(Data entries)
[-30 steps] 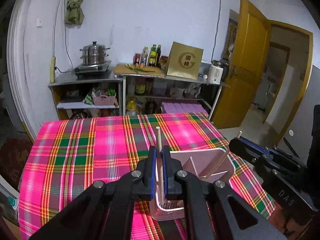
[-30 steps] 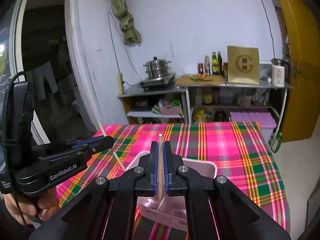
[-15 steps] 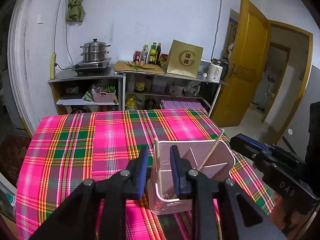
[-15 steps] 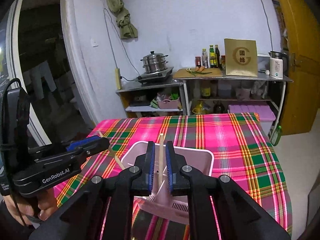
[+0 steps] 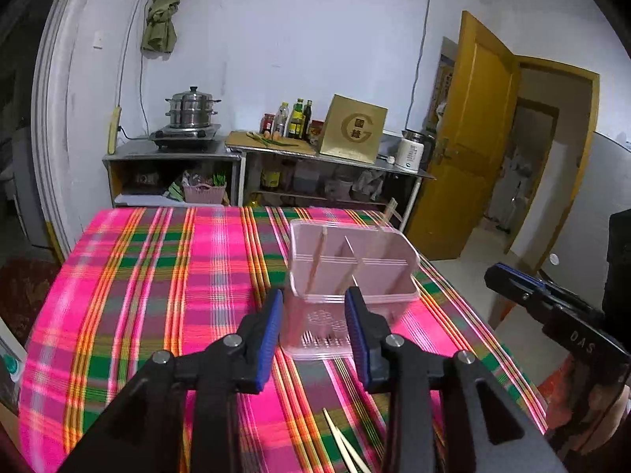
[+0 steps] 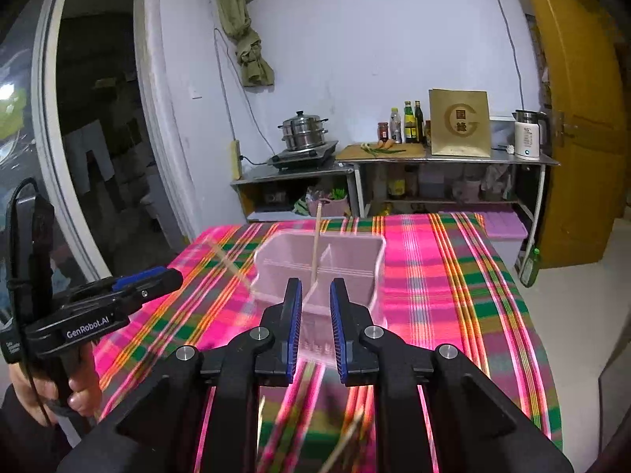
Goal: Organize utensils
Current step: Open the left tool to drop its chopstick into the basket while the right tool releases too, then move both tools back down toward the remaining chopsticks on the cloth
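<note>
- Landmark: translucent pink plastic utensil caddy with inner dividers [image 5: 351, 272], standing upright on the pink-green plaid tablecloth [image 5: 157, 276].
- Left gripper [image 5: 315, 331]: blue-padded jaws opening, nothing between the pads; the caddy's near wall only shows through the gap, no contact. Released.
- Right gripper [image 6: 315, 315]: jaws opening, narrower gap, also empty; it sits just short of the caddy's near wall.
- Thin wooden chopstick [image 5: 316, 262] stands tilted in the caddy's left compartment; a second leaning stick [image 5: 384, 222] pokes past the far rim on the right side. In the right wrist view one stick [image 6: 314, 248] rises by the middle divider.
- More loose pale chopsticks [image 5: 343, 445] lie flat on the cloth on the near side of the caddy, below the left gripper; blurred ones [image 6: 343, 445] show under the right gripper too.
- Step in hand, as I judge it: clearing off after a drop, then going for the next loose pair.
- To do it well: open fully before dropping to the cloth, come in along the stick's length, pinch near mid-shaft so it doesn't pivot, and stay clear of the caddy's near wall since it looks light and could tip.
- Keep the two grippers apart so they don't cross over the caddy.
- Risk: thin sticks flat on soft cloth may slip or roll out of the pads.
</note>
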Demonstrator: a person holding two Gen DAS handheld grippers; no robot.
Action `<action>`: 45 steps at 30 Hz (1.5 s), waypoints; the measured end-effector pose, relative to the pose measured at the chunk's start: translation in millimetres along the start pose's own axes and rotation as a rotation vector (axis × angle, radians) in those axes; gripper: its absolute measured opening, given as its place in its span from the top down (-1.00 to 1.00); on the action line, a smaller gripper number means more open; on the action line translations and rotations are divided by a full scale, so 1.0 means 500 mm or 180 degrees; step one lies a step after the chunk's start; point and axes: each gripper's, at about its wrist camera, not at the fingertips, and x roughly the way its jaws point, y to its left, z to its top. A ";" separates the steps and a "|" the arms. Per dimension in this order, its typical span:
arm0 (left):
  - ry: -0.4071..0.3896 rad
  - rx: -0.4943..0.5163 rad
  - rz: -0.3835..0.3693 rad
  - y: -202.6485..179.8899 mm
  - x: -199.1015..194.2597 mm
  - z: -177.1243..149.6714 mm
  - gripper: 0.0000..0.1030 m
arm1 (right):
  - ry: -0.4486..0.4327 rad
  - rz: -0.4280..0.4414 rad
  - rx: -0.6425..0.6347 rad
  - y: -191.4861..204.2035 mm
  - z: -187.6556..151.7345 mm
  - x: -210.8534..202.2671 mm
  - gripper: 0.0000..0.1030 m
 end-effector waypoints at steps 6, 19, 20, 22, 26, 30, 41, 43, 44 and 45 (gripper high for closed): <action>0.0103 0.0027 -0.0097 -0.027 -0.037 -0.092 0.33 | 0.0066 -0.0035 -0.0012 -0.003 -0.081 -0.056 0.71; 0.0319 0.0019 -0.0119 -0.047 -0.071 -0.220 0.33 | 0.0242 -0.0046 0.0140 -0.020 -0.197 -0.105 0.71; 0.0340 0.0013 -0.0114 -0.047 -0.069 -0.224 0.33 | 0.0248 -0.0039 0.0158 -0.023 -0.201 -0.107 0.71; 0.0388 0.0004 -0.0115 -0.048 -0.063 -0.234 0.33 | 0.0263 -0.0046 0.0193 -0.028 -0.208 -0.108 0.71; 0.0500 0.0009 -0.0072 -0.052 -0.041 -0.249 0.33 | 0.0291 -0.0091 0.0240 -0.044 -0.216 -0.105 0.71; 0.0596 0.0018 -0.0037 -0.055 -0.016 -0.254 0.33 | 0.0346 -0.0168 0.0318 -0.066 -0.224 -0.094 0.71; 0.0878 -0.0013 0.0016 -0.051 0.056 -0.266 0.33 | 0.0634 -0.0260 0.0377 -0.097 -0.243 -0.027 0.71; 0.0927 -0.0014 0.0041 -0.050 0.066 -0.267 0.33 | 0.0683 -0.0268 0.0366 -0.098 -0.246 -0.014 0.71; 0.0943 -0.0011 0.0050 -0.050 0.071 -0.268 0.33 | 0.0709 -0.0273 0.0364 -0.099 -0.247 -0.007 0.71; 0.0957 -0.0012 0.0051 -0.051 0.074 -0.269 0.33 | 0.0742 -0.0277 0.0368 -0.101 -0.249 0.000 0.71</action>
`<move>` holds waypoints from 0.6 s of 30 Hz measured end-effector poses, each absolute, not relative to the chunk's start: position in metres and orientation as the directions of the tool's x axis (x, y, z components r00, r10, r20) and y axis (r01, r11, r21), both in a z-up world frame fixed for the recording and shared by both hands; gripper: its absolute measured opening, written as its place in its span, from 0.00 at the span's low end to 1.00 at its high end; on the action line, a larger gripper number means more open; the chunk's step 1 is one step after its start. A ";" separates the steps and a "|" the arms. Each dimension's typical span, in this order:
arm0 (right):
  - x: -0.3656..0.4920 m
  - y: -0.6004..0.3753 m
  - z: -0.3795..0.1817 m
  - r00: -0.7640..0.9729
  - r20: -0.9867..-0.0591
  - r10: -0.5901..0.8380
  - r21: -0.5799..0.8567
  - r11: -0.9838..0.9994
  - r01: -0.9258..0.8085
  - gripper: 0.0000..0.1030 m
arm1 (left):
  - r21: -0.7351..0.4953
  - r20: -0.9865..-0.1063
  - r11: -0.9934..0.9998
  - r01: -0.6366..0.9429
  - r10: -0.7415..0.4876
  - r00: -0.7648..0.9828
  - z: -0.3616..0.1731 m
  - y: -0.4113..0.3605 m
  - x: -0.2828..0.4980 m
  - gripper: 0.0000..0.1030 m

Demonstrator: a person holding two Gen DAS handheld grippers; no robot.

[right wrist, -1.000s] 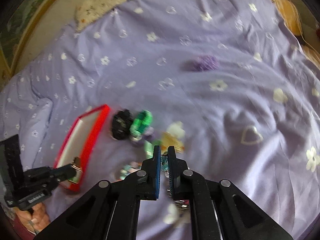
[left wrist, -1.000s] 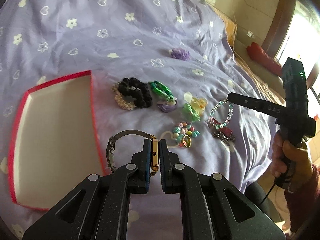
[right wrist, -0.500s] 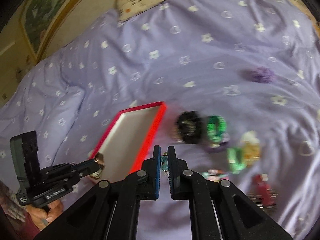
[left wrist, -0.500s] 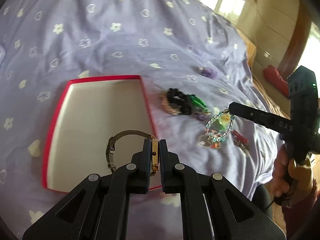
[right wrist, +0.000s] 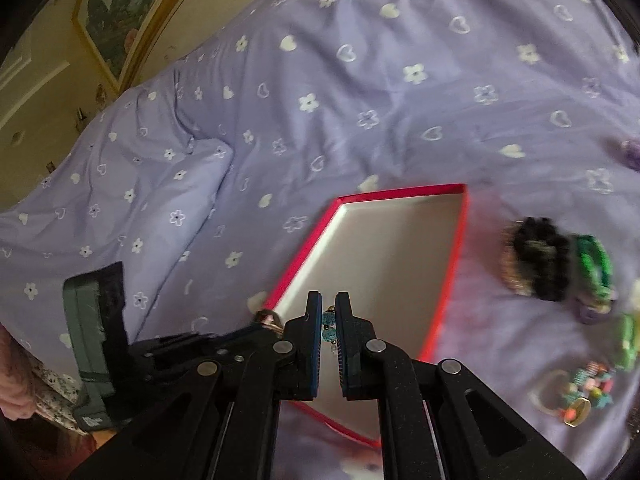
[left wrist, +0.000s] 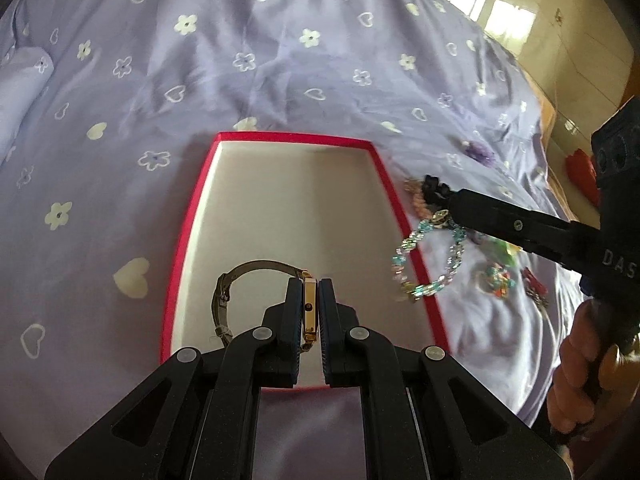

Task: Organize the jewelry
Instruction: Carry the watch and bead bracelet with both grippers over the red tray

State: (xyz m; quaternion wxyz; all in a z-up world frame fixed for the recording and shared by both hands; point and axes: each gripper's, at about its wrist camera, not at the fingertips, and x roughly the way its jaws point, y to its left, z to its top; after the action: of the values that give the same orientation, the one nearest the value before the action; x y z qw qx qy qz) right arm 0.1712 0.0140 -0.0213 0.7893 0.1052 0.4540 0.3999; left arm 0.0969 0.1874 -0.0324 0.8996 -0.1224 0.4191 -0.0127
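Note:
A red-rimmed box with a white floor point(left wrist: 280, 208) lies on the purple bedspread; it also shows in the right wrist view point(right wrist: 400, 248). My left gripper point(left wrist: 310, 286) is shut on a gold watch point(left wrist: 309, 308), held over the box's near end, its band point(left wrist: 240, 276) looping left. My right gripper point(right wrist: 329, 300) is shut on a turquoise bead bracelet point(right wrist: 329, 326). In the left wrist view the bracelet point(left wrist: 428, 260) hangs from the right gripper point(left wrist: 450, 204) over the box's right rim.
Loose jewelry lies right of the box: a black scrunchie point(right wrist: 540, 256), a green hair tie point(right wrist: 596, 264), a colourful bead bracelet with a gold ring point(right wrist: 580, 396), a red piece point(left wrist: 534, 280). A purple scrunchie point(left wrist: 478, 152) lies farther back. The bed edge drops off at the right.
Both grippers have moved left from the jewelry pile to the box, carrying the watch and the bead bracelet. The watch now hangs over the box floor, the bracelet over its right rim.

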 end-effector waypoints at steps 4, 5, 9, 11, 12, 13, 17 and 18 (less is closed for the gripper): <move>0.178 0.034 -0.036 0.232 -0.638 0.734 0.550 0.646 -0.530 0.06 | -0.223 -0.770 0.970 -0.095 -0.115 0.627 -0.044 0.195 0.113 0.06; 0.179 0.037 -0.040 0.225 -0.643 0.732 0.552 0.646 -0.527 0.06 | -0.224 -0.774 0.970 -0.097 -0.117 0.622 -0.047 0.196 0.115 0.06; 0.183 0.043 -0.065 0.207 -0.675 0.708 0.548 0.669 -0.503 0.06 | -0.224 -0.795 0.969 -0.103 -0.121 0.594 -0.063 0.200 0.126 0.06; 0.185 0.042 -0.076 0.201 -0.695 0.690 0.539 0.686 -0.489 0.06 | -0.224 -0.807 0.969 -0.103 -0.125 0.577 -0.071 0.200 0.128 0.06; 0.185 0.041 -0.081 0.198 -0.707 0.679 0.531 0.695 -0.484 0.06 | -0.221 -0.812 0.970 -0.103 -0.125 0.569 -0.075 0.200 0.129 0.06; 0.185 0.040 -0.086 0.194 -0.717 0.670 0.525 0.701 -0.482 0.06 | -0.218 -0.820 0.970 -0.104 -0.124 0.559 -0.080 0.200 0.129 0.06; 0.186 0.039 -0.101 0.173 -0.753 0.635 0.499 0.722 -0.479 0.06 | -0.217 -0.824 0.971 -0.099 -0.128 0.552 -0.086 0.201 0.128 0.06; 0.186 0.039 -0.103 0.171 -0.759 0.628 0.493 0.726 -0.480 0.06 | -0.217 -0.825 0.971 -0.099 -0.128 0.550 -0.086 0.201 0.128 0.06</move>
State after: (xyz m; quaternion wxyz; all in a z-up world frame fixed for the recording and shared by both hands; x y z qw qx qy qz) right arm 0.1862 0.0391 -0.1030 0.7619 0.0700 0.5314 0.3636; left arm 0.1283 0.2011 -0.0860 0.8723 -0.1198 0.4741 -0.0085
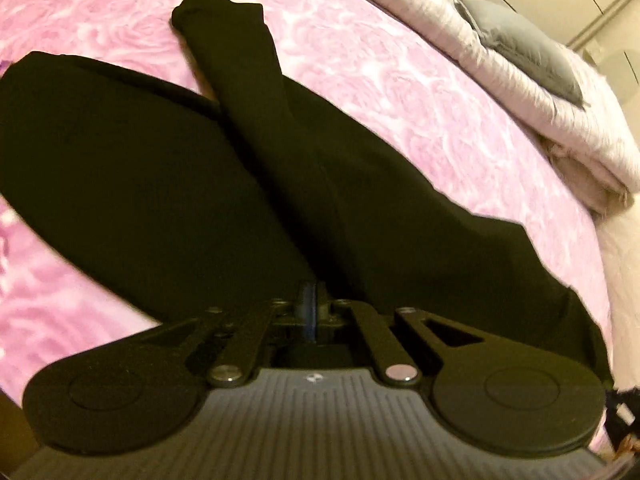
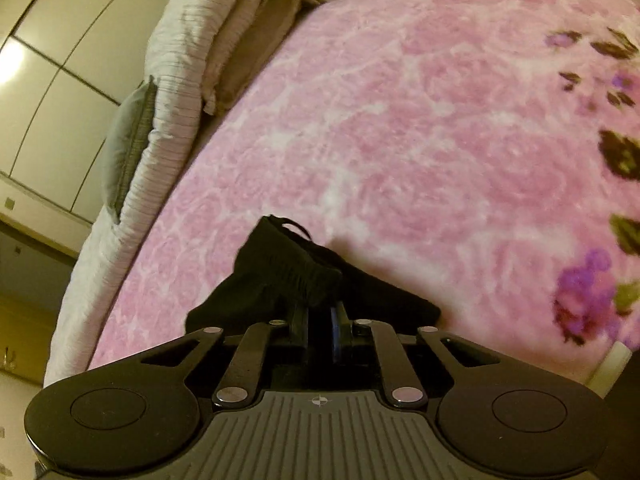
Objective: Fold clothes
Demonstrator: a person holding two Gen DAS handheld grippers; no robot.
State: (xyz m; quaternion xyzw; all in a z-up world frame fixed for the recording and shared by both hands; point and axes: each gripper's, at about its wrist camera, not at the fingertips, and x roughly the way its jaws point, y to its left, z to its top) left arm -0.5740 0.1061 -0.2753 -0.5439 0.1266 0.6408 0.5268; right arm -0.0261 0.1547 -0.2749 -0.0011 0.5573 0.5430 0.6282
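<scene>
- Pink rose-patterned blanket [image 2: 420,140] covered the bed, with a folded white quilt [image 1: 500,92] and a grey cushion [image 1: 528,52] along its edge.
- Black trousers [image 1: 160,184] lay spread across the blanket, one leg stretching away.
- Left gripper [image 1: 310,300] was pinched on the black fabric.
- Right gripper [image 2: 320,312] was clamped on the trousers' ribbed waistband [image 2: 296,268], lifting it off the blanket.

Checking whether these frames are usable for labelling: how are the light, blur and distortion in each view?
Left wrist view: warm dim light, strong fisheye bend, pink blanket smeared at the left edge, black garment almost without detail. Right wrist view: glare spot on the wardrobe doors, flower print blurred at the right, same curved edges.
</scene>
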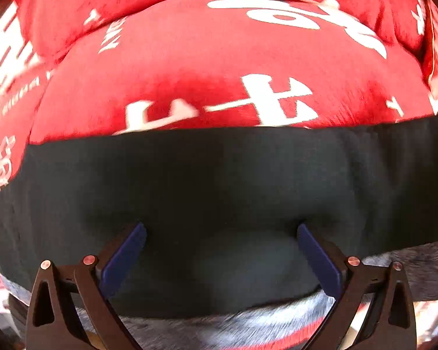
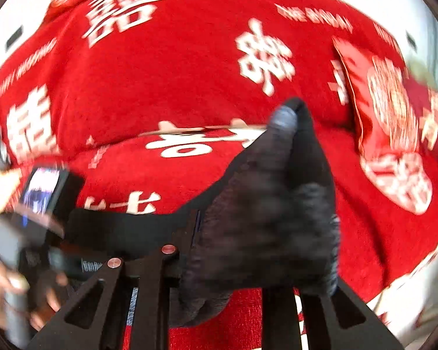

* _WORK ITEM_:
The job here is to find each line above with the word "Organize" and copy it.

* _TASK RESPONSE_:
Goal: Organize utensils
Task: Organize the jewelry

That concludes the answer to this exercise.